The team successfully encoded digital data of four image files into the nucleotide sequences of synthetic DNA segments. Scientists also believe that this kind of data storage solution is crucial where demand is estimated to grow in the 2020s, as digital files for storage can grow as much as 44 gigabytes. If proven to be efficient, this will become a gamechanger when it comes to data storage.

Researchers from the Molecular Information Systems Lab at the University of Washington along with Microsoft engineers described this storage and retrieval process as data that is being chopped into pieces which is stored by synthesizing a massive number of tiny DNA molecules. This DNA storage can then be dehydrated or preserved for longer data storage.

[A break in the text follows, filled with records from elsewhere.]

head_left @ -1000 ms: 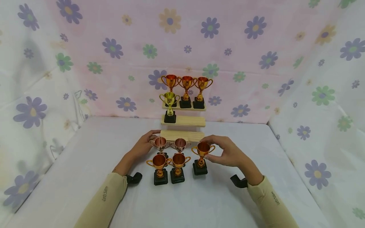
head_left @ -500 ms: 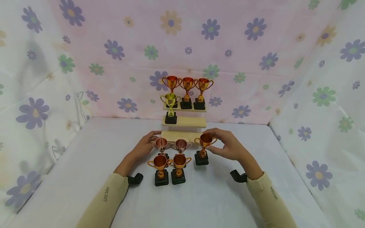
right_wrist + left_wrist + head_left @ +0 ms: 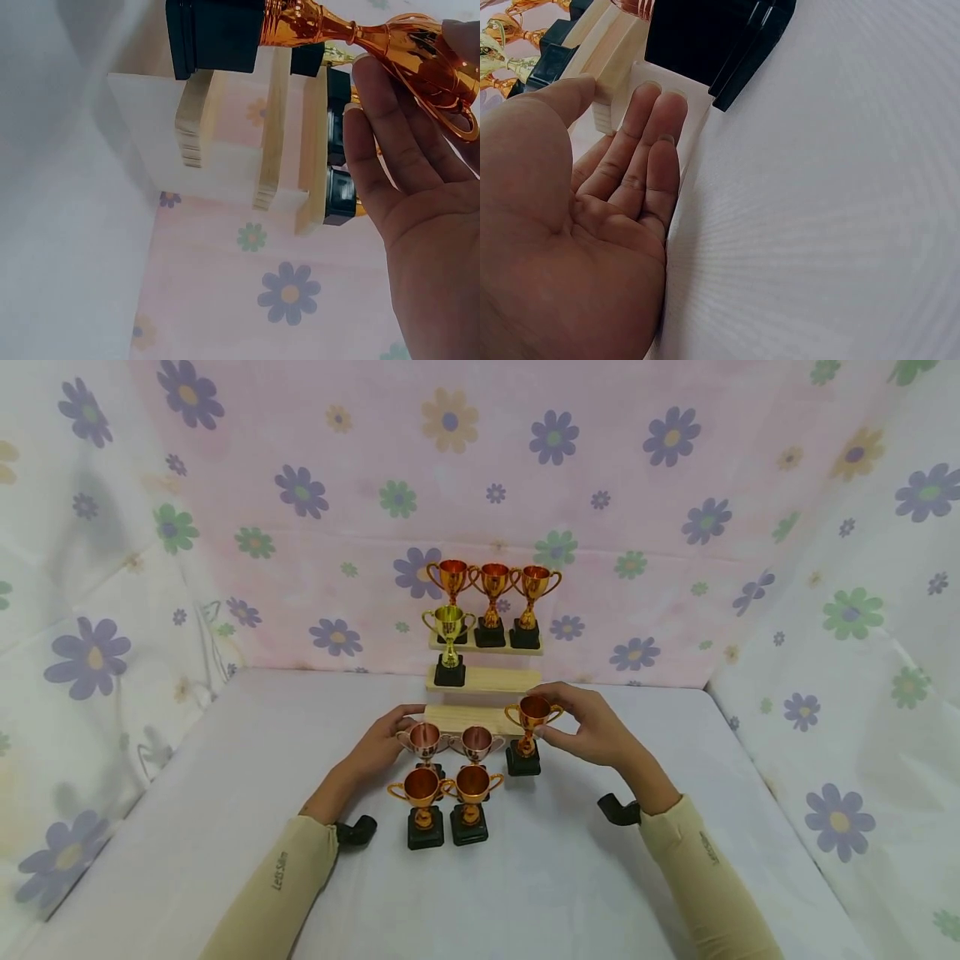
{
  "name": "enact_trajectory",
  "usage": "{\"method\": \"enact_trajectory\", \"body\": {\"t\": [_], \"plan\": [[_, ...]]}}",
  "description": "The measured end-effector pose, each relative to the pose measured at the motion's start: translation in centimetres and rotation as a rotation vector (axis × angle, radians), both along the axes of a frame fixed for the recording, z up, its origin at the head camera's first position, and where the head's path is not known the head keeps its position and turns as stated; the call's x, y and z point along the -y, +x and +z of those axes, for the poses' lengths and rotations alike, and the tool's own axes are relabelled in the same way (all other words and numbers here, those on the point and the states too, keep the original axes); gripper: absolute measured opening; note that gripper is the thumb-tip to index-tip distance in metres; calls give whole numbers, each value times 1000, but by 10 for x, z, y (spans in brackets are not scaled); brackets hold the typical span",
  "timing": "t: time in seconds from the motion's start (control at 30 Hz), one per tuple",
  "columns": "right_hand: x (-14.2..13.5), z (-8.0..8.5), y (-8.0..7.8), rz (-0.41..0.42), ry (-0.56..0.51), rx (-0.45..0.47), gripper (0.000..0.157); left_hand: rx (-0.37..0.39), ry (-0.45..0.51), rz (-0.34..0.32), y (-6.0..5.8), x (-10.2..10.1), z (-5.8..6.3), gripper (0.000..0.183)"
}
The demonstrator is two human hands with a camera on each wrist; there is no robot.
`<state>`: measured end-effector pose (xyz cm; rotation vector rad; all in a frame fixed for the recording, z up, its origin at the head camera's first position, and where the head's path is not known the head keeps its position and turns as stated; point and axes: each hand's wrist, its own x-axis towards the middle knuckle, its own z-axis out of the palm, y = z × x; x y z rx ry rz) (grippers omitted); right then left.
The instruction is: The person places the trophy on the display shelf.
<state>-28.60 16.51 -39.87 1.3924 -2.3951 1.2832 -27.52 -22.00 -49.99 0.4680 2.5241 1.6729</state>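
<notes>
My right hand (image 3: 592,727) holds a copper-orange toy trophy (image 3: 534,714) by its cup, with its dark base in front of the right end of the lowest step. In the right wrist view the trophy (image 3: 405,56) lies across the top, its base overlapping a wooden step. My left hand (image 3: 381,745) is at the left end of the three-step wooden display stand (image 3: 465,717); in the left wrist view the thumb (image 3: 574,97) presses the plank's end, with the index finger partly hidden behind it. Its other fingers are loosely bent beside the stand.
Two orange trophies (image 3: 472,785) stand in front of two rose-copper trophies (image 3: 425,741) on the white table (image 3: 555,893). Three orange-gold trophies (image 3: 495,581) line the top step, and a yellow-gold trophy (image 3: 450,625) stands at the middle step's left end.
My right hand has carried the orange trophy away from me, toward the lowest step, latterly drifting slightly left. The left hand stays at the stand's left end.
</notes>
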Motion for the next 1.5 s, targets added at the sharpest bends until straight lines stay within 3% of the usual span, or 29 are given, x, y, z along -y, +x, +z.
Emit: {"method": "enact_trajectory", "body": {"t": [0.27,0.5,1.07,1.27,1.5], "plan": [[8,8,-14,-26,0,-2,47,5,-8,6,-2,0,-4,61],[16,27,-22,-51,8,-3,46,-31,-7,-7,-3,2,-5,63],[38,61,-37,-55,-9,-32,45,-6,2,3,-3,2,-5,65],[43,65,-45,-119,6,-50,46,4,-3,13,-3,1,-4,64],[48,68,-55,-175,31,-5,53,4,9,8,-3,2,-5,65]]}}
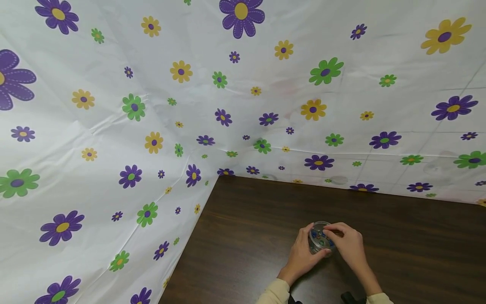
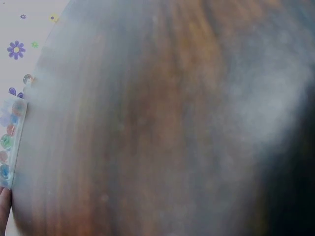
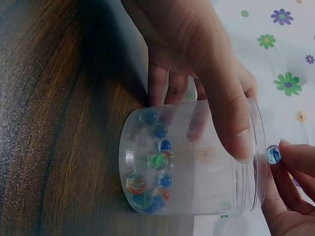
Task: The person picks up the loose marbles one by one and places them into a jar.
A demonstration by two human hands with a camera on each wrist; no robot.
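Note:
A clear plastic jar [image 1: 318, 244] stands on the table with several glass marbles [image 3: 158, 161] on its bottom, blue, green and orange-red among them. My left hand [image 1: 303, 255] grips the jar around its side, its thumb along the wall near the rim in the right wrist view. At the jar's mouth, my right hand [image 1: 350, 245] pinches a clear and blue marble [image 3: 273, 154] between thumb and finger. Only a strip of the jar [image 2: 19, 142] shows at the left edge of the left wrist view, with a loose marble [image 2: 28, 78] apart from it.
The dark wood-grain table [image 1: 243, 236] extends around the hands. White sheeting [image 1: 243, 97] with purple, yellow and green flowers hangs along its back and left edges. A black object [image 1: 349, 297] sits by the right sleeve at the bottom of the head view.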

The files can be accessed and read via DNA sequencing methods, as it will be converted back into an image, video or document file to reorder the data. However, a major challenge in developing DNA storage is the expensive costs of creating artificial DNA.

According to the director of Science and Technology of IBM, Spike Narayan, researchers estimate that it will cost more than US $12,000 per megabyte to encode DNA data but only $200 to read this data and convert it back. 

He hopes that DNA writing techniques will develop quickly since there has been enormous progress already for sequencing and reading DNA. Until the time comes when there is greater demand, there will be cost factors in seeing greater technological advances and adoptions for DNA data storage technology.